- [Provided data]:
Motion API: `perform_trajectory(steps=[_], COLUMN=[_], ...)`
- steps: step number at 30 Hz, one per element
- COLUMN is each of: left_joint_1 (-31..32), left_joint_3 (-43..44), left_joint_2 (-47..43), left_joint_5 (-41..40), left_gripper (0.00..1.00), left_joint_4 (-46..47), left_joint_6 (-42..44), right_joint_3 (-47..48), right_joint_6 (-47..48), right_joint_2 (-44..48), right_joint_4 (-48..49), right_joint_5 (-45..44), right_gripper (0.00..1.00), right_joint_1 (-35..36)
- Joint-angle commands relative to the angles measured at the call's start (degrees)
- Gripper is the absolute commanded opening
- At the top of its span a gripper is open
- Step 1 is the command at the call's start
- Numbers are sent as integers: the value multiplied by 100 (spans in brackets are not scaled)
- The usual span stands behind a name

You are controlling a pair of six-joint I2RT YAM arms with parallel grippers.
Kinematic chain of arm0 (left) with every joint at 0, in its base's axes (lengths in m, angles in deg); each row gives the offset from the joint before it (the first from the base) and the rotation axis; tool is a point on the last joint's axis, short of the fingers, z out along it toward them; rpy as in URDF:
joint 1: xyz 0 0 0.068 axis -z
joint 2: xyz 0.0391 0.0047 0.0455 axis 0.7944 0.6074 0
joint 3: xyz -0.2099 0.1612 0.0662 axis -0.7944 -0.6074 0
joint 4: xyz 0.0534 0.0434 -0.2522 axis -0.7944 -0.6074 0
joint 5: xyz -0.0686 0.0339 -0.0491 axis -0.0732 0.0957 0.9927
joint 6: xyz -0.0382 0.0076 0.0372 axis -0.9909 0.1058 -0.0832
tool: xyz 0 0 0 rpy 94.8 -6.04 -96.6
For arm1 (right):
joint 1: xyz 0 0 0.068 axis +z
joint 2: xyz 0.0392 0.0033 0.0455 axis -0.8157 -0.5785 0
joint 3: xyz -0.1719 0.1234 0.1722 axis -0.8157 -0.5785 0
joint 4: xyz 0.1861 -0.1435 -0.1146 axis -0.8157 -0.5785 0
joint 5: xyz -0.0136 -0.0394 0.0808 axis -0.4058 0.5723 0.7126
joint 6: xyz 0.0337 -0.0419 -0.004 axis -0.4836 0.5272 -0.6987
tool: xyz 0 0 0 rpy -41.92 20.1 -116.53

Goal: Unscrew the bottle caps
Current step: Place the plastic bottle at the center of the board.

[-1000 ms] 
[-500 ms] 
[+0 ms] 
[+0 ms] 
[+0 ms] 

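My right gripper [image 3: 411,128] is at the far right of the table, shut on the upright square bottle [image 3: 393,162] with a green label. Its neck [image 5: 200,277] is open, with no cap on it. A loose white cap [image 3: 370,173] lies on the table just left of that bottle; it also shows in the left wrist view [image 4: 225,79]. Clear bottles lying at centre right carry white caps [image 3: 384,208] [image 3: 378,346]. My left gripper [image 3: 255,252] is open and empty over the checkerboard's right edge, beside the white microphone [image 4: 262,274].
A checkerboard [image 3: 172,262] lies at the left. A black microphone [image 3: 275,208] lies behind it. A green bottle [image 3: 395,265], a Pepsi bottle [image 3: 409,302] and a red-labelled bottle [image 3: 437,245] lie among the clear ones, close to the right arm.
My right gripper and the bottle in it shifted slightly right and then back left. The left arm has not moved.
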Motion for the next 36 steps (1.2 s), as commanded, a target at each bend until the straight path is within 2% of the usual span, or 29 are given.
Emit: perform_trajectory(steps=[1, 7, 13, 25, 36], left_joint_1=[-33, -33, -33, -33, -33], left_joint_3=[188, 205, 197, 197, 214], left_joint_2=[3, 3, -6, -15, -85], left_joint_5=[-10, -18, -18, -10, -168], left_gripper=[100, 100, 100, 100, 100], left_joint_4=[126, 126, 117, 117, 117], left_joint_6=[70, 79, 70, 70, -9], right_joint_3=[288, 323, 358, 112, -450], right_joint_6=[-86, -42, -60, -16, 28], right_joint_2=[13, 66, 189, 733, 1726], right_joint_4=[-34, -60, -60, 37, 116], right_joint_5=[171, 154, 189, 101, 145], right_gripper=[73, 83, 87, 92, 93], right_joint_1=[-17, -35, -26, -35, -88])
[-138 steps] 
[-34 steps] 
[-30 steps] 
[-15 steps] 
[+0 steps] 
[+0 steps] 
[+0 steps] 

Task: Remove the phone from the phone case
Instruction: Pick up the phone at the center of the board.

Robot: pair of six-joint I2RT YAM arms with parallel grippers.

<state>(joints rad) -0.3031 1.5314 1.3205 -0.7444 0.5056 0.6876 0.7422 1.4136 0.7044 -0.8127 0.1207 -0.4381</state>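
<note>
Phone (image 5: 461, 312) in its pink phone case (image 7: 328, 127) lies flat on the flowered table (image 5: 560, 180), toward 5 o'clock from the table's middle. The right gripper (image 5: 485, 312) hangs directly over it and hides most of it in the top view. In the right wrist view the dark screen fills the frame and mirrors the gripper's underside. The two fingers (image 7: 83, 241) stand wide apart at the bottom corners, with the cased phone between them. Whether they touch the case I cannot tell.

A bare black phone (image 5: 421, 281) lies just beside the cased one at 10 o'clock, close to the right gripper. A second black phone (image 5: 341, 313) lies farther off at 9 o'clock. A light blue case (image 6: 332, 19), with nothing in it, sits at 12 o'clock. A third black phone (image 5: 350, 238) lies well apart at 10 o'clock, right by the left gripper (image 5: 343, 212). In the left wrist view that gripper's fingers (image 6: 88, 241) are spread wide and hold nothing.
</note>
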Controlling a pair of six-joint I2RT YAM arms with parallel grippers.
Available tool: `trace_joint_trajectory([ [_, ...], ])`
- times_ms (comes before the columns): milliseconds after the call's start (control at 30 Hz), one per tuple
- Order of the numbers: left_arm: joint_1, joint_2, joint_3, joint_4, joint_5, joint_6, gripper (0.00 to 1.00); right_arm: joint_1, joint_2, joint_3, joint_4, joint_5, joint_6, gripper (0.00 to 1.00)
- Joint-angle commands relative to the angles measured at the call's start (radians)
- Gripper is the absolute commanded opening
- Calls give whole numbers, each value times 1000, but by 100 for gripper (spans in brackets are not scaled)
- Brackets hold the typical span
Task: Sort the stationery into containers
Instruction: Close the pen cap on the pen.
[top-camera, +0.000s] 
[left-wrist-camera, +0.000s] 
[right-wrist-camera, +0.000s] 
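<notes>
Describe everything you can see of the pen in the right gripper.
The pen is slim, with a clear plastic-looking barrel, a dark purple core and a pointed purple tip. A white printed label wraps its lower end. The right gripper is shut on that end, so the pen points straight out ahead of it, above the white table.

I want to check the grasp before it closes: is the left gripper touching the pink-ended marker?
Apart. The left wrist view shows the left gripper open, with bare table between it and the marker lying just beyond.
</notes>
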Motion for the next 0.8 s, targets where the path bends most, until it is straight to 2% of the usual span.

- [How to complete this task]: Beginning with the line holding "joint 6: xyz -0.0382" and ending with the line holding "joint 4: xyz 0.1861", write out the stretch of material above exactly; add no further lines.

- [Result of the task]:
joint 6: xyz -0.0382 0.0076 0.0372 axis -0.9909 0.1058 -0.0832
tool: xyz 0 0 0 rpy 94.8 -6.04 -96.6
For arm1 (right):
joint 1: xyz 0 0 0.068 axis +z
joint 2: xyz 0.0392 0.0033 0.0455 axis -0.8157 -0.5785 0
joint 3: xyz -0.1719 0.1234 0.1722 axis -0.8157 -0.5785 0
joint 4: xyz 0.1861 -0.1435 -0.1146 axis -0.8157 -0.5785 0

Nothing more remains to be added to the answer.